One of the reasons Eubanks was attracted to athenahealth's product is that the vendor offered a guarantee to meet Stage 1 meaningful use certification criteria. Another big selling point was the significantly lower upfront cost.

He said, "You can adopt a cloud-based system at a much, much [lower] upfront cost. The thing that always comes up is, 'Yes, but you're having to pay that percentage [fee] every month.' But my retort to that is, 'Yes, but you're getting better and better services every month because the subscription-based company is not going to make any money unless the physician is making money.'"

Eubanks said EHR adoption "does have a learning curve and it does certainly have the potential of fairly adversely affecting the workflow," but "it doesn't have to be that way."

He said it is important that the physician doesn't "feel constrained to have to do it like the system tells him to do it, rather than the system being his servant and helping him accomplish things." Eubanks also said he made great efforts to ensure that his new EHR system did not detract from his interactions with patients.

As a result of adopting an EHR system, Eubanks said he has seen significant improvements in claims processing, documentation and communication.

Eubanks said he would encourage older physicians who are on the fence about EHRs "to adopt electronic records even if they weren't interested in meaningful use because of the benefits ... particularly communication with other people, good documentation and the fact that when somebody gets your record, they can actually read it." In fact, Eubanks said he would have adopted an EHR system even without the promise of meaningful use incentive payments.

Still, Eubanks sees a lot of value in the meaningful use program. He said the program "has asked us to do things that I believe any good physician should have been doing all along." He added, "And therefore even outside of return on investment, the criteria for meaningful use would be beneficial to anybody that's interested in providing good medical care."

The CMS policy expert said that the meaningful use is about improving patient care through better care coordination, reducing unnecessary procedures and boosting patient safety.

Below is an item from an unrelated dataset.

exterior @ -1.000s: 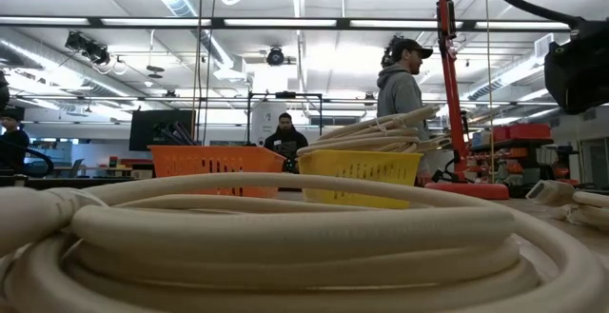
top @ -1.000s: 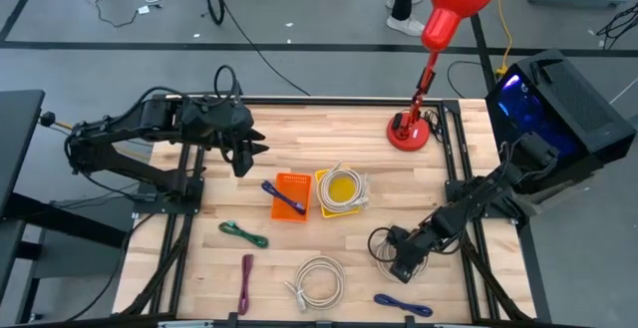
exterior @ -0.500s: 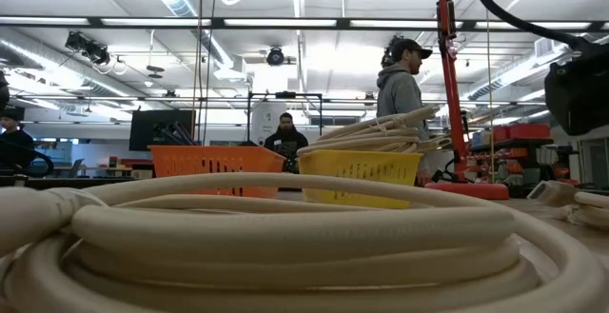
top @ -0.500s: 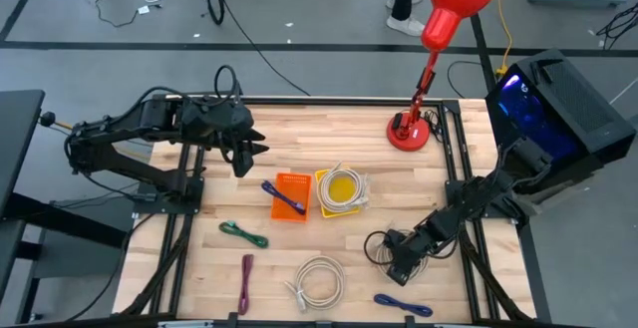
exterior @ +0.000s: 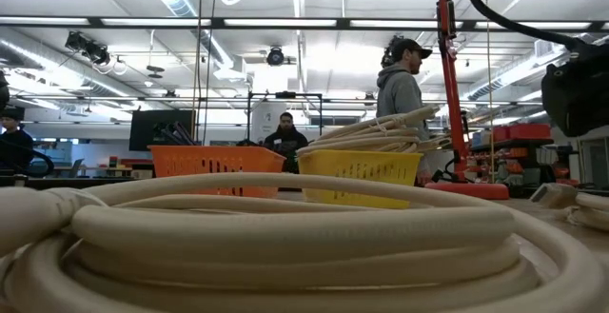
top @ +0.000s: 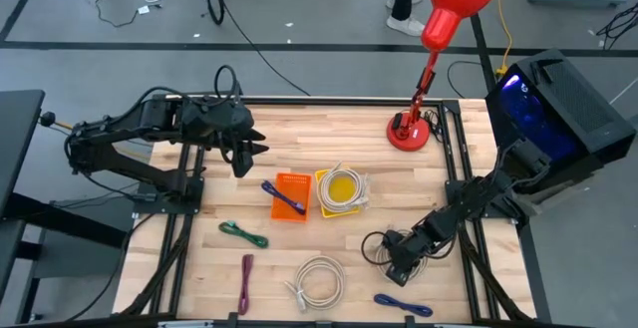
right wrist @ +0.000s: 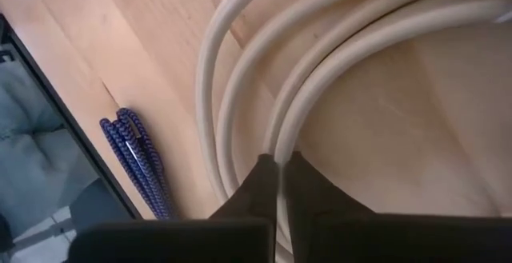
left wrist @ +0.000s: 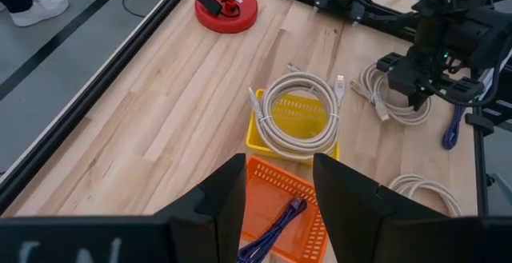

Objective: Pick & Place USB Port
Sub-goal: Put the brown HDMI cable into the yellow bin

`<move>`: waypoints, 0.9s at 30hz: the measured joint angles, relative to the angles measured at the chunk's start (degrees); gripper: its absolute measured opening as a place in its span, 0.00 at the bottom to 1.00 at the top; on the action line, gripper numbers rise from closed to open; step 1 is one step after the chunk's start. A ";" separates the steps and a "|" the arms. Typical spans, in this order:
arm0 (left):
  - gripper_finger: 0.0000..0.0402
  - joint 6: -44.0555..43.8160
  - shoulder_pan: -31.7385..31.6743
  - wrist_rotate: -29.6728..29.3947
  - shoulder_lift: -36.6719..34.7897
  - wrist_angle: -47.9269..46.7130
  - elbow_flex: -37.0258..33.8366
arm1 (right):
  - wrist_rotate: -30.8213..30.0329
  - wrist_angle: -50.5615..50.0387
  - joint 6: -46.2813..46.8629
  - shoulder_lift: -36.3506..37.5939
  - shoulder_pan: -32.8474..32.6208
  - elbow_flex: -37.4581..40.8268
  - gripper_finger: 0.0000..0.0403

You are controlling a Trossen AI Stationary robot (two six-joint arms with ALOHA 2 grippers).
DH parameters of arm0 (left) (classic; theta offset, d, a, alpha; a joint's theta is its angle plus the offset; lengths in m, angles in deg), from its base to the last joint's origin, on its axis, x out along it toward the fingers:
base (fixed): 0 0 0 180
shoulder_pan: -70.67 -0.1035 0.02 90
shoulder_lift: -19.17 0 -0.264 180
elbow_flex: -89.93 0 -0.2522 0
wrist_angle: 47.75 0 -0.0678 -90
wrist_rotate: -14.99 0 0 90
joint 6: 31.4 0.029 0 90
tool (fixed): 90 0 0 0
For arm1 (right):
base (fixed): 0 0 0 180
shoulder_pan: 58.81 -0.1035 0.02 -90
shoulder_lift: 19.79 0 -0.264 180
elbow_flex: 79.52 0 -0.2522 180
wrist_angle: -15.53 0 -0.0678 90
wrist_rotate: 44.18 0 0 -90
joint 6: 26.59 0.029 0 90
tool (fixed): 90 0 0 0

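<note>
Near the table's right front lies a cream USB cable coil (top: 376,246) (left wrist: 398,101); my right gripper (top: 393,260) (right wrist: 278,161) is down on it, shut. Up at the far left, my left gripper (top: 249,156) (left wrist: 278,167) hangs open above the table, holding nothing. At mid-table stand an orange basket (top: 290,183) with a blue-purple cable in it and a yellow basket (top: 342,174) with a cream cable coiled in it. My right gripper pinches one strand of the cream coil (right wrist: 278,146) between its two fingertips. The fingers come steeply from above, slanting in from the table's right. The coil's other loops (right wrist: 240,79) lie flat on the wood around the fingers.
Loose cables lie along the near side: green (top: 244,233), maroon (top: 245,280), a white coil (top: 319,280) that fills the low view's foreground, and blue (top: 404,304) (right wrist: 136,159) beside my right gripper. A red lamp's base (top: 409,131) stands far right. People show beyond the table.
My right gripper has sunk a little onto the cream coil and edged toward the table's left. The coil under it has shifted slightly.
</note>
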 joint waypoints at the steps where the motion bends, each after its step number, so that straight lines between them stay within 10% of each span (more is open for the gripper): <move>1: 0.38 -0.02 0.01 0.00 0.00 0.01 0.00 | -0.59 -0.75 0.11 0.36 -0.09 -0.32 0.01; 27: 0.37 0.00 0.01 0.00 0.00 0.22 0.00 | -23.47 -39.08 -20.27 12.61 8.87 -28.97 0.00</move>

He said that doctors of all ages understand how important better patient care is.

Eubanks said he does not believe there should be a meaningful use program exemption for doctors who are close to retirement age, noting that such a statement is "unusual for a very conservative individual to say as far as a government mandate." He said he believes the meaningful use program is trying to provide "good medical care ... so therefore, I don't think there should be an exemption."

Likelihood of a hardship exemption for older doctors?
In its proposed rule for Stage 2 of meaningful use, CMS asked stakeholders to weigh in on proposed hardship exemptions, as well as offer other exemption categories that they believe should be added.

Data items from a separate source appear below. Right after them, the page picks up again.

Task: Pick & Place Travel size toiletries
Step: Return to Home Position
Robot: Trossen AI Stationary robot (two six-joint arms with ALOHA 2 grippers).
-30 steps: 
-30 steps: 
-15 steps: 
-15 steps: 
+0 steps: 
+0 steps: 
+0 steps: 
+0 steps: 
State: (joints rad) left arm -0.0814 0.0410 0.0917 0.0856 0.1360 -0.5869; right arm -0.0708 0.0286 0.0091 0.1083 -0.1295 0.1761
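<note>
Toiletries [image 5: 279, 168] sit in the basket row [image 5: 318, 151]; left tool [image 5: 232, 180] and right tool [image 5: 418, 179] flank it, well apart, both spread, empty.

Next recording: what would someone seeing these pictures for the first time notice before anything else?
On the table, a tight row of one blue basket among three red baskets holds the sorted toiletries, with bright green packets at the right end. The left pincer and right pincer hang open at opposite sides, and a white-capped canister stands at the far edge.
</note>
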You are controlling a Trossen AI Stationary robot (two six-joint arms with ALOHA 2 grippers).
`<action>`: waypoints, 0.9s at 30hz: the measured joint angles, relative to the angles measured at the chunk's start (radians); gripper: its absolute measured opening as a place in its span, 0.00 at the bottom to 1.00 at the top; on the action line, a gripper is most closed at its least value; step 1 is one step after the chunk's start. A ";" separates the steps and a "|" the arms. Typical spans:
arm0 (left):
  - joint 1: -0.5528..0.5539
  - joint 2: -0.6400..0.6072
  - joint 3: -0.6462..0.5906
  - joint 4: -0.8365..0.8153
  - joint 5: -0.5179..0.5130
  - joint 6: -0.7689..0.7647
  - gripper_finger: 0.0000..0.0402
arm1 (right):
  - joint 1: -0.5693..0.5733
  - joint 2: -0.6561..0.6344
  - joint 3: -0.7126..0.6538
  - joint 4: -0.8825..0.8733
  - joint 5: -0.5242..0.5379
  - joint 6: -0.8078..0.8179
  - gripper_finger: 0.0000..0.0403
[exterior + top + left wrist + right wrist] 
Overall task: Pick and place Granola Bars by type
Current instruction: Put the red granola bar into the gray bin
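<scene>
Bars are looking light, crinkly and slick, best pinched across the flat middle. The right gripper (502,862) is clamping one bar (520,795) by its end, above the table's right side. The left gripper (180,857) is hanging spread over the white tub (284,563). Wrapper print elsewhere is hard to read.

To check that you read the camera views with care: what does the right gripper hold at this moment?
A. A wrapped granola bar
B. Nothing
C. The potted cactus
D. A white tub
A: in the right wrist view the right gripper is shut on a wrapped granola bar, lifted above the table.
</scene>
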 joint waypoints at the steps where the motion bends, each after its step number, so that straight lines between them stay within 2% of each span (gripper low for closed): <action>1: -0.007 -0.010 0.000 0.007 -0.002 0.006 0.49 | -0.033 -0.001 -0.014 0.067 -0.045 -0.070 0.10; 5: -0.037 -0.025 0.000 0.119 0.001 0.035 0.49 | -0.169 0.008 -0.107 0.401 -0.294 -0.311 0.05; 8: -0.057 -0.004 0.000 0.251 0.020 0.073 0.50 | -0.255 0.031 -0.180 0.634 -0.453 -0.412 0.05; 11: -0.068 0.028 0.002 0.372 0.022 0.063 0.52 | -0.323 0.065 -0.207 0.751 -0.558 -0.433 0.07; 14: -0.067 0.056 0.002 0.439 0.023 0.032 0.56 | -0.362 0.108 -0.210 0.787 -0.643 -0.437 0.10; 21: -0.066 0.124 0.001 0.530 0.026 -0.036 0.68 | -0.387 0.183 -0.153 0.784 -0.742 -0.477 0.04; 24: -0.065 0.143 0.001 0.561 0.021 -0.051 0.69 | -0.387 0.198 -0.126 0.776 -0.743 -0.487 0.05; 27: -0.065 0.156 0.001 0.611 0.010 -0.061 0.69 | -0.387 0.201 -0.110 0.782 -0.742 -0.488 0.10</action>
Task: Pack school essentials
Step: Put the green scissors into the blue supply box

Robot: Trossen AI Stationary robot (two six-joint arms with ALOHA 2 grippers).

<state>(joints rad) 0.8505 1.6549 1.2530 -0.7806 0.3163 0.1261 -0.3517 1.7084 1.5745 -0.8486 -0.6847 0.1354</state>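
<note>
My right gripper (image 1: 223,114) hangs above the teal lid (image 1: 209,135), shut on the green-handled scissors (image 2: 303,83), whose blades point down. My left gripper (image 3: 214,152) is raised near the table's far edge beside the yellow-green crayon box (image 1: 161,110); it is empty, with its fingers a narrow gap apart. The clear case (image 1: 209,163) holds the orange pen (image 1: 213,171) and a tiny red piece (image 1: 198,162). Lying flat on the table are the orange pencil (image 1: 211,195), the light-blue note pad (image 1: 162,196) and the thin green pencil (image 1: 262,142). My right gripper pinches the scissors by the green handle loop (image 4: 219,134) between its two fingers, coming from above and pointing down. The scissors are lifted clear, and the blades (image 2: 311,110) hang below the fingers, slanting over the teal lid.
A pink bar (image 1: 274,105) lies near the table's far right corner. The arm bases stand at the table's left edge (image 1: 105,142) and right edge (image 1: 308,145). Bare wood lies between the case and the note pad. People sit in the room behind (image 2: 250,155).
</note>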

Because CMS is in a period of rulemaking, the agency could not comment on the likelihood of the inclusion of a hardship exemption for physicians close to retirement in the final rule.

An AMA policy expert said AMA believes its recommendation for such an exemption is reasonable and noted that CMS listened to some of the group's feedback on Stage 1 of the program.

However, she said that AMA made similar hardship recommendations for CMS' electronic prescribing incentive program that were not incorporated into the final rule.

Still, the AMA policy expert said there's more at stake financially with the meaningful use program. She noted that EHR systems are significantly more expensive than stand-alone e-prescribing systems; the meaningful use program is long-lasting, while the e-prescribing incentive program ends in 2014; and the meaningful use penalties are more substantive than those in the e-prescribing program.

CMS plans to release its final rule for Stage 2 of the meaningful use program and detail the final exemption categories in late summer.